Sermon: 2nd Sunday of Easter
Monday, 17 April 2023 08:52 pm![[personal profile]](https://www.dreamwidth.org/img/silk/identity/user.png)
As preached at the weekend Eucharists at St. Thomas' Episcopal Church in Glassboro, NJ on the evening of Saturday, April 15 and the morning of Sunday, April 16. Long-time readers of this blog might recognize large portions of this sermon as being lifted from this unpreached sermon, written thirteen years ago. I thought about writing a completely new sermon, but I couldn't imagine saying anything else on this text without saying this first.
Acts 2:14a, 22-32
Psalm 16
1 Peter 1:3-9
John 20:19-31
The second Sunday of Easter is my favorite Sunday in the entire liturgical year. Part of the reason is because the message it gives us is not simple to decipher or easy to hear; it challenges us, invites us to engage the story of St. Thomas just as Thomas engaged the physical body of the Risen Christ: fully, critically, and reverently.
Even before I was baptized a Christian–perhaps especially before I was baptized a Christian–the Gospel passage we heard today resonated with me as I put myself in the sandals of a skeptical St. Thomas. Even today, 16 years after my baptism, the challenges which it has given me in the past only serve to enrichen and deepen my response to it in the present.
These are the words of Jesus the Christ to the doubting St. Thomas: "Blessed are they who have not seen and yet believe."
In a world where ignorance and uncritical thinking are commonplace, where religious intolerance is rampant and fanaticism begets horrific violence, where people reject the scientific evidence on various subjects including the efficacy of vaccines or of masks, these are challenging words. It seems, after all, like the absolutely last thing this world needs is more uncritical belief without evidence.
But as I've reflected over this Gospel passage over the years, these are also words that have come to bring me much hope and joy. Imagine all the things Jesus could have said, but didn't. Jesus could have cursed St. Thomas, just as Jesus had cursed the fig tree which had not born fruit out of season. Words of reprimand, of condemnation, of anger or disappointment, could have followed. Jesus could have berated St. Thomas for his lack of belief.

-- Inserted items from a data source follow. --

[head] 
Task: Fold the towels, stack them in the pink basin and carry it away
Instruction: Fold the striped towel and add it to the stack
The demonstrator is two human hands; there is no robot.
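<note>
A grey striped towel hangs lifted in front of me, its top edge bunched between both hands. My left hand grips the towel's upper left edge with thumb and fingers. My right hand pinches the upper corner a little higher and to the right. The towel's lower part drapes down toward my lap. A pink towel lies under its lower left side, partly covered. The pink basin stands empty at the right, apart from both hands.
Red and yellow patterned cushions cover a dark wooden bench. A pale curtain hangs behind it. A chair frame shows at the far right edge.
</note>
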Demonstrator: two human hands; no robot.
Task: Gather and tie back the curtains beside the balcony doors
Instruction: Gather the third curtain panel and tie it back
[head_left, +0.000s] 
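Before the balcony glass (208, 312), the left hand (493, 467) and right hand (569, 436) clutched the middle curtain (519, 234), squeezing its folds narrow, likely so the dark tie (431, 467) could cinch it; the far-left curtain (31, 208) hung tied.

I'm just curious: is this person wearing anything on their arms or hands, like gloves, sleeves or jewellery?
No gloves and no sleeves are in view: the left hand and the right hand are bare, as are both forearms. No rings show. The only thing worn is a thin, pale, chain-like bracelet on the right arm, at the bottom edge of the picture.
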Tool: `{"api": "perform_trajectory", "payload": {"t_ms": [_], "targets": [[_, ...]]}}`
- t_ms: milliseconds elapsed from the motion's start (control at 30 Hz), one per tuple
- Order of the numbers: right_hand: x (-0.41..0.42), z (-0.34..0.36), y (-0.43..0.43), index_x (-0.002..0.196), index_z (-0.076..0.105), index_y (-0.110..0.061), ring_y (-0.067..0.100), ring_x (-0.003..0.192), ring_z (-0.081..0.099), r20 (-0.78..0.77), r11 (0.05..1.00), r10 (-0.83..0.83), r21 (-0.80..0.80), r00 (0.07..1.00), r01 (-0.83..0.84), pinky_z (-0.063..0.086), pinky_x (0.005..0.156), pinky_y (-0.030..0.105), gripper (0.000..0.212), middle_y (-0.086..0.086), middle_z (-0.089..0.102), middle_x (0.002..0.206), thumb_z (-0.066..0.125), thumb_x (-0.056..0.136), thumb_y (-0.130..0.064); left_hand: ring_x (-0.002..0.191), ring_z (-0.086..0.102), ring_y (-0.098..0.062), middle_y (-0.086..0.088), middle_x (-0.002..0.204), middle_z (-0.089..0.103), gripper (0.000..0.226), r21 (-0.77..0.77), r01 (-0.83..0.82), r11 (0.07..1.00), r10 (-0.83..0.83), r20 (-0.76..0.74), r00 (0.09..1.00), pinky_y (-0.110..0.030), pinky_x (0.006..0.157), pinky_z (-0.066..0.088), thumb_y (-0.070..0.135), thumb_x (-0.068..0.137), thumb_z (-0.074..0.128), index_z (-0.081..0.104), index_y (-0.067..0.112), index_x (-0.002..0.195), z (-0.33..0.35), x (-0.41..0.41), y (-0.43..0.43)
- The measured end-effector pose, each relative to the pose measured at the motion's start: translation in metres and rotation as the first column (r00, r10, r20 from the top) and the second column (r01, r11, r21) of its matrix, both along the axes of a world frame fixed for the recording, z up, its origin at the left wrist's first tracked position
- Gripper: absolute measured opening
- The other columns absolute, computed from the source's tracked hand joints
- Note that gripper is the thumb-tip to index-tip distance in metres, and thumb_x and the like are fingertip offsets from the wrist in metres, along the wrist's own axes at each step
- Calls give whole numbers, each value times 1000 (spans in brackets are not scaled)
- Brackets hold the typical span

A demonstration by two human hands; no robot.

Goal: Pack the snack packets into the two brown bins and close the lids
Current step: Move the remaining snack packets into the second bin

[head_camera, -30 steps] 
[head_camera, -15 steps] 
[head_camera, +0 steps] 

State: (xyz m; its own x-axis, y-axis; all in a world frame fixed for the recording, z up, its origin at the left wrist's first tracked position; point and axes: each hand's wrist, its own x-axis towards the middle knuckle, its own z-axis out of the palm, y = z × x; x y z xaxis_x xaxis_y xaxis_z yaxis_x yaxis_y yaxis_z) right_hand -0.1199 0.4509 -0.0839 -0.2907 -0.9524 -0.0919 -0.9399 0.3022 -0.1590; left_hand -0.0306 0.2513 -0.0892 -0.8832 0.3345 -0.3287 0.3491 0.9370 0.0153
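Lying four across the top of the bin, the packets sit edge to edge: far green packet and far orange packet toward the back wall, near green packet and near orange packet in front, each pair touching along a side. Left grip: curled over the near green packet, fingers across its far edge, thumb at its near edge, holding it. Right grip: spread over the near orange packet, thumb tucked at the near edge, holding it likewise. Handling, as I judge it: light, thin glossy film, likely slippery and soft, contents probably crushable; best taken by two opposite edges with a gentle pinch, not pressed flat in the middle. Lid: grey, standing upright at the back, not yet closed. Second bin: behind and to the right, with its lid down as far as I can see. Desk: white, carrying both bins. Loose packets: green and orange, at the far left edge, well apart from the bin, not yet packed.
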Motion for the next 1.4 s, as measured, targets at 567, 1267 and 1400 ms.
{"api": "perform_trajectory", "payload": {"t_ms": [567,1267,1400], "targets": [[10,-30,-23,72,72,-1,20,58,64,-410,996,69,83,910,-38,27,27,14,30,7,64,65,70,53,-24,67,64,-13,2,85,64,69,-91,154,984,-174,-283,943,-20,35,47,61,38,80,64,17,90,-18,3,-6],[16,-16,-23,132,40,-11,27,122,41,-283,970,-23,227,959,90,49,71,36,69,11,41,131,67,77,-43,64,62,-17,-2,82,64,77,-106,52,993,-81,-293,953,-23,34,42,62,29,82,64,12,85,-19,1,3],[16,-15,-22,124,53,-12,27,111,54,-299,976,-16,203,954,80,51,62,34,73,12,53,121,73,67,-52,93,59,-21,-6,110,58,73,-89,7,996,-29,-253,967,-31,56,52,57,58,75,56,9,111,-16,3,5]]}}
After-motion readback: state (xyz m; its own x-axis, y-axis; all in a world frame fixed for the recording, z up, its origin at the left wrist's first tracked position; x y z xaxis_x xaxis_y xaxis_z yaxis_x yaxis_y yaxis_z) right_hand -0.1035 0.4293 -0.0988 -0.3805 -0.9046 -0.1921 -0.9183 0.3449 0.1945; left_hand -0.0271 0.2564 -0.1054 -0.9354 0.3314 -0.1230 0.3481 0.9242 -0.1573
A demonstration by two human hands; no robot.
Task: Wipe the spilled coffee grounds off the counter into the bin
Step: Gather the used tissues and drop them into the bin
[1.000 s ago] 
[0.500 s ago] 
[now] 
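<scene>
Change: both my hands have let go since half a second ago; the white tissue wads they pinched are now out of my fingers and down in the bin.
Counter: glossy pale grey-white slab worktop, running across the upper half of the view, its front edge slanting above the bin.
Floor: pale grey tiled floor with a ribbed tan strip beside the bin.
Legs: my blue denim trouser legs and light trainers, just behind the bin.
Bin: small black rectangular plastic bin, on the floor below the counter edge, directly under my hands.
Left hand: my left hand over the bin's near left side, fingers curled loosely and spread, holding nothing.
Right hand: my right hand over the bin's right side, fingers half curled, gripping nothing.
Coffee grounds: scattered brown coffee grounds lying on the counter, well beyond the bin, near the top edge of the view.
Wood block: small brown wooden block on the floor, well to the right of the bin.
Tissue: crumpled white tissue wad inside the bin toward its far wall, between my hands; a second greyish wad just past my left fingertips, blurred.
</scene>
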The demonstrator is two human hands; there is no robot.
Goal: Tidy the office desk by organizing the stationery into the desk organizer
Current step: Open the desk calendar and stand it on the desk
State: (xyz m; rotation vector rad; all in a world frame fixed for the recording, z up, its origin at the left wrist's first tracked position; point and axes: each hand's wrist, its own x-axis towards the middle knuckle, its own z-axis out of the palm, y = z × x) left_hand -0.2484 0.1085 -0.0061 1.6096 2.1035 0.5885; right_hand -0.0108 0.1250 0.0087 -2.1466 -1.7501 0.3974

But none of those things happened. Instead: "Blessed are they who have not seen and yet believe."
But the truest, deepest source of joy isn't just that we aren't, say, damned to eternal torment in hell forever for our doubts, for our unbelief. It's this: that when Thomas reached out for a deeper, relational connection with Christ, demanded to see and touch and feel Jesus, the Risen Christ appeared. We are not required to hold blind faith, to believe without seeing. When we need Jesus, when we ask for Jesus, Jesus shows up. Every time, without fail, just like Jesus did for St. Thomas.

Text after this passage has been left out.